14

I'm trying to import data with parquet format with custom schema but it returns : TypeError: option() missing 1 required positional argument: 'value'

   ProductCustomSchema = StructType([
        StructField("id_sku", IntegerType(), True),
        StructField("flag_piece", StringType(), True),
        StructField("flag_weight", StringType(), True),
        StructField("ds_sku", StringType(), True),
        StructField("qty_pack", FloatType(), True)])

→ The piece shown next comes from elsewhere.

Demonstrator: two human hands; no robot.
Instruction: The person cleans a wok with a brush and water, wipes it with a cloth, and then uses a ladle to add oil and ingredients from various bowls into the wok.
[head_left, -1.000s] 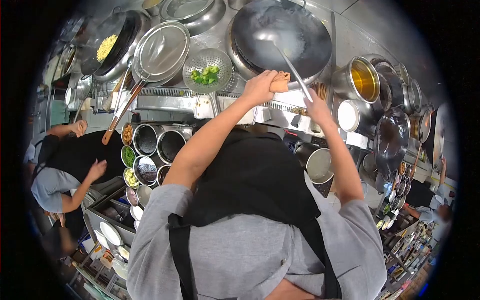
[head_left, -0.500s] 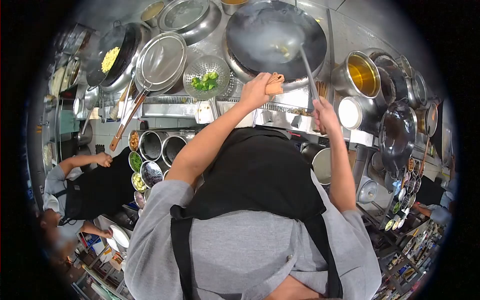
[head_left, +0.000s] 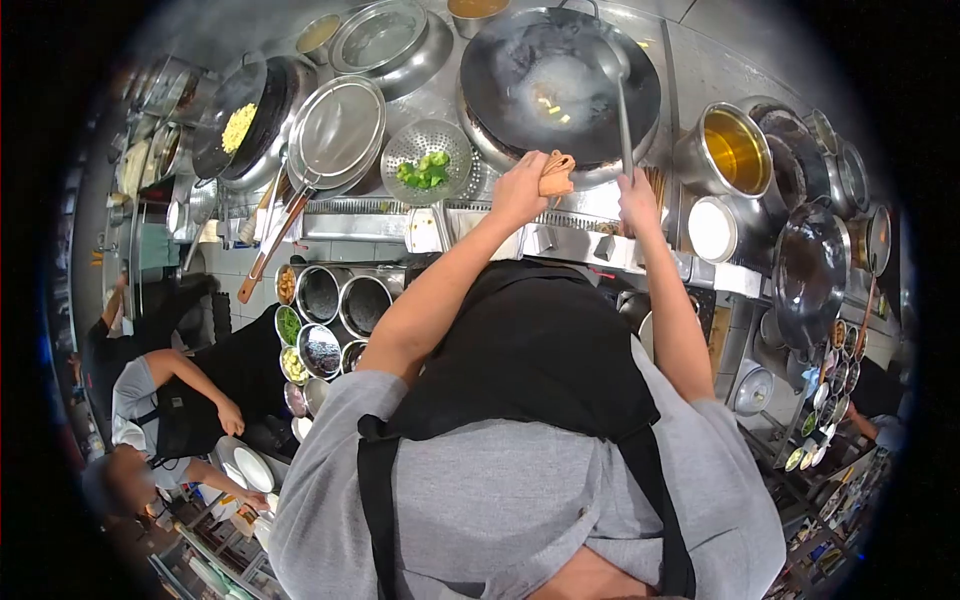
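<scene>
A large dark wok [head_left: 497, 120] sits in front of me, steaming, with a few pale yellow pieces [head_left: 553, 110] near its middle. My left hand [head_left: 518, 192] is closed around a folded brown cloth [head_left: 557, 175] at the wok's near rim. The wok's grip under the cloth is hidden. A long metal ladle [head_left: 626, 125] is in my closed right hand [head_left: 639, 204], its bowl at the far right part of the wok. Left of the wok, a perforated strainer [head_left: 401, 150] holds green vegetable pieces [head_left: 424, 172].
A metal pot of yellow oil [head_left: 690, 160] stands right of the wok. Mesh strainers [head_left: 340, 130] rest at left, near another wok with yellow food [head_left: 238, 128]. Several ingredient containers [head_left: 319, 292] are at lower left. A co-worker [head_left: 195, 400] stands at left beside white plates [head_left: 252, 468].
The ladle's bowl has moved from the middle of the wok toward its far right side. Steam has thinned, showing the yellow pieces. The co-worker's arm has lowered. My left hand keeps its hold.
</scene>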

def read_parquet_(path, schema) : 
    return spark.read.format("parquet")\
                             .option(schema)\
                             .option("timestampFormat", "yyyy/MM/dd HH:mm:ss")\
                             .load(path)

product_nomenclature = 'C:/Users/alexa/Downloads/product_nomenc'
product_nom = read_parquet_(product_nomenclature, ProductCustomSchema)
user9176398
  • 441
  • 1
  • 4
  • 15
  • 4
    Not sure if it would work, but instead of `.option(schema)`, try `.schema(schema)`. – martinarroyo Sep 18 '18 at 12:55
  • return Py4JJavaError: An error occurred while calling o1259.showString. : org.apache.spark.SparkException: Job aborted due to stage failure: Task 0 in stage 50.0 failed 1 times, most recent failure: Lost task 0.0 in stage 50.0 (TID 660, localhost, executor driver): org.apache.spark.sql.execution.QueryExecutionException: Parquet column cannot be converted in file file:///C:/Users/alexa/Downloads/product_nomenc/lu_product_nomenclature%252Fpart-r-00002-8c115acd-057f-43a5-b7dd-0e7d0ef1eb9e.gz.parquet. Column: [id_sku], Expected: IntegerType, Found: BINARY – user9176398 Sep 18 '18 at 13:05
  • 2
    See valid signatures at https://spark.apache.org/docs/latest/api/scala/index.html#org.apache.spark.sql.DataFrameReader (and out of interest why not spark.read.parquet() and infer the schema?) – 9bO3av5fw5 Sep 18 '18 at 13:22
  • for me adding `("recursive",true)` as mentioned in this answer - https://stackoverflow.com/a/74188877/6490744 worked – Sowjanya R Bhat Mar 19 '23 at 18:38

2 Answers2

9

As mentioned in the comments you should change .option(schema) to .schema(schema). option() requires you to specify a key (the name of the option you're setting) and a value (what value you want to assign to that option). You are getting the TypeError because you were just passing a variable called schema to option without specifying what that option you were actually trying to set with that variable.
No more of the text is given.